Member, Lagos State House of Assembly
- Incumbent
- Assumed office 2011
- Constituency: Eti-Osa Constituency II

Personal details
- Born: December 8, 1967 (age 58) Lagos Island, Lagos State, Nigeria
- Party: All Progressives Congress (APC)
- Education: University of Nigeria, Nsukka (B.Eng), University of Lagos (M.Sc)
- Occupation: Engineer, Politician

= Gbolahan Yishawu =

Nigerian politician

Gbolahan Olusegun Yishawu (born 8 December 1967) is a Nigerian engineer and politician who currently serves as a member of the Lagos State House of Assembly, representing Eti-Osa Constituency II.

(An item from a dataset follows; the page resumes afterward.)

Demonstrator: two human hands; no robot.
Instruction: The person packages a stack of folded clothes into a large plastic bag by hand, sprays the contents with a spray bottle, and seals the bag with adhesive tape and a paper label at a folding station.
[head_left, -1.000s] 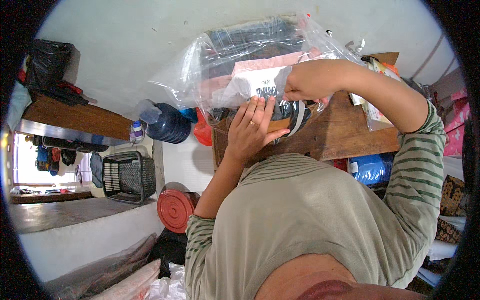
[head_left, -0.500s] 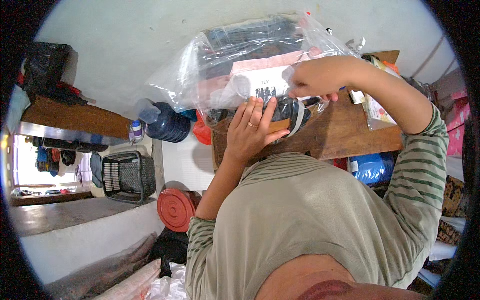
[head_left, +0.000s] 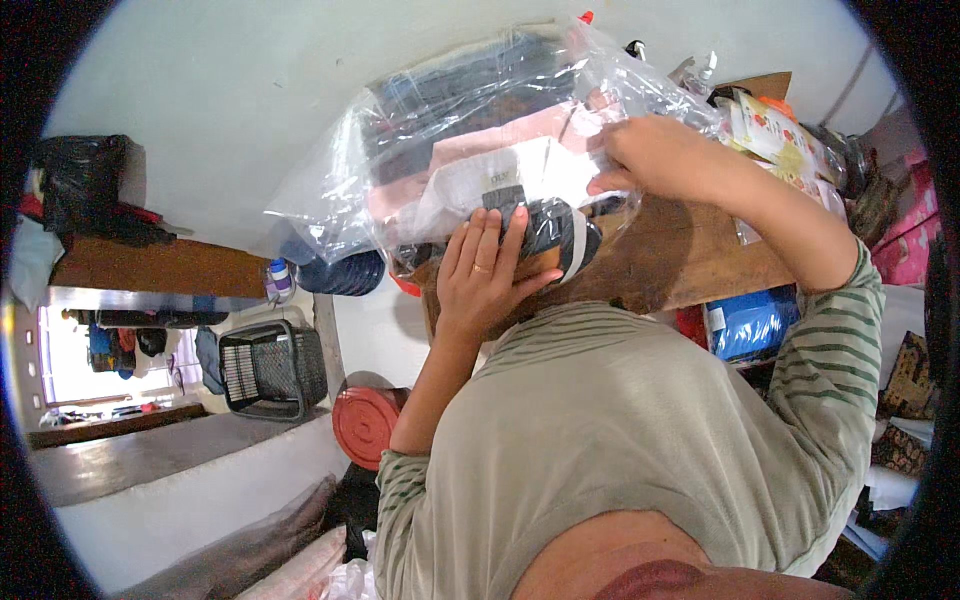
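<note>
A large clear plastic bag (head_left: 335, 195) lies on the wooden table (head_left: 690, 260) against the wall. Through its film show folded clothes: a dark blue piece (head_left: 440, 90) at the back, a pink one (head_left: 500, 135), a white printed one (head_left: 450, 190), and a dark bundle with a pale strip (head_left: 578, 245) near the front. My left hand (head_left: 485, 262) rests flat on the front of the bag, fingers spread, a ring on one. My right hand (head_left: 655, 160) is closed at the bag's right side, fingers curled on its plastic film.
To the right lie printed packets (head_left: 785, 135) and a blue wrapped package (head_left: 755, 325) below the tabletop. On the left are a dark blue water jug (head_left: 340, 272), a black plastic basket (head_left: 272, 370) on a ledge, and a red lidded bucket (head_left: 365, 427).
The whole view has shifted a little, so the bag sits further left in it. My right hand is slightly further from my left; my left hand still presses on the bag.
</note>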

==Early life and education==
Gbolahan Yishawu was born on December 8, 1967, in Lagos Island, Lagos State.

He began his primary education at A.D.R.A.O. International School, Victoria Island, Lagos. For his secondary education, he attended Government College, Lagos, before proceeding to Greylands International College in the United Kingdom for his O-Levels and A-Levels.

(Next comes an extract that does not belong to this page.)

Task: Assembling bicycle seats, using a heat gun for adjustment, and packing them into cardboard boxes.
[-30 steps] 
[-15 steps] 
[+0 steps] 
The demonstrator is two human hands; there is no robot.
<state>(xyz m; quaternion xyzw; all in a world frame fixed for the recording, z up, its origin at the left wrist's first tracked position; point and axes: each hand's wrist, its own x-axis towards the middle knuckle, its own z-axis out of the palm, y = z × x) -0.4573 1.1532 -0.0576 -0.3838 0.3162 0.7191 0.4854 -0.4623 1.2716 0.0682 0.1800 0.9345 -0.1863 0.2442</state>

He returned to Nigeria for higher education, attending the University of Nigeria, Nsukka, where he graduated with a Bachelor of Engineering (B.Eng.) degree in Electronic Engineering in 1990. He later obtained a Master of Science (M.Sc.) in Computer Science from the University of Lagos.

==Career==
Before entering politics, Yishawu had a successful career in the technology and engineering sectors. He served as the Executive Director of Learning System Ltd and has extensive experience in the Information and Communication Technology (ICT) industry.

Yishawu's political journey began at the local government level, where he served as a member of the Executive Committee for Ikoyi/Obalende Local Government Area in 2003. He also served as the Vice Chairman of the Bursary and Scholarship Board for the same LCDA in 2005.

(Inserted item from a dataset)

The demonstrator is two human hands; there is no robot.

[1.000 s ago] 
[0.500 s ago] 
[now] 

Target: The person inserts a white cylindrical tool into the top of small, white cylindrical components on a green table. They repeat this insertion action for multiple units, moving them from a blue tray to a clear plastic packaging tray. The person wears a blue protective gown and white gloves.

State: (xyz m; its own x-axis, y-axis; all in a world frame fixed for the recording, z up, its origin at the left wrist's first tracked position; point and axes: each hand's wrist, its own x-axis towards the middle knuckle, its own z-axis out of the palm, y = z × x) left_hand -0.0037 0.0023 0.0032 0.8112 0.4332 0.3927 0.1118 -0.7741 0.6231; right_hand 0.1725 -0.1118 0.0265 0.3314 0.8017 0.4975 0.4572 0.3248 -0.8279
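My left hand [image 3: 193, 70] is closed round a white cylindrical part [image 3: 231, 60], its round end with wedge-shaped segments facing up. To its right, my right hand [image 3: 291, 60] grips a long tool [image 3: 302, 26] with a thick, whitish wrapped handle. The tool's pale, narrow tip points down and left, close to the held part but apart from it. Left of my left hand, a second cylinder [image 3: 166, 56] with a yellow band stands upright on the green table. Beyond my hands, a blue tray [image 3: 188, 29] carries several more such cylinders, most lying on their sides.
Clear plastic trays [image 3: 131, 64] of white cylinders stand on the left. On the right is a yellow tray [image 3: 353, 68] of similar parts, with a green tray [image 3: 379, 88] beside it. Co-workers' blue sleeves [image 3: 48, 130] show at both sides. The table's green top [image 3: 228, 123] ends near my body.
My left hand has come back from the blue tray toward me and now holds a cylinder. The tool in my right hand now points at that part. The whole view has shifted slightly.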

He was first elected into the Lagos State House of Assembly in 2011 to represent Eti-Osa Constituency II. He has been re-elected in subsequent elections (2015, 2019, and 2023), making him one of the ranking members of the Assembly.

In the 9th Assembly, he served as the Chairman of the House Committee on Economic Planning and Budget, where he oversaw the state's budgetary processes. Following his re-election into the 10th Assembly in 2023, he was appointed as the Chairman of the House Committee on Waterfront Infrastructure Development.

He is credited with sponsoring several impactful bills, including a bill to protect non-smokers in public places and the Rape Victim Shield and Civil Liability Bill.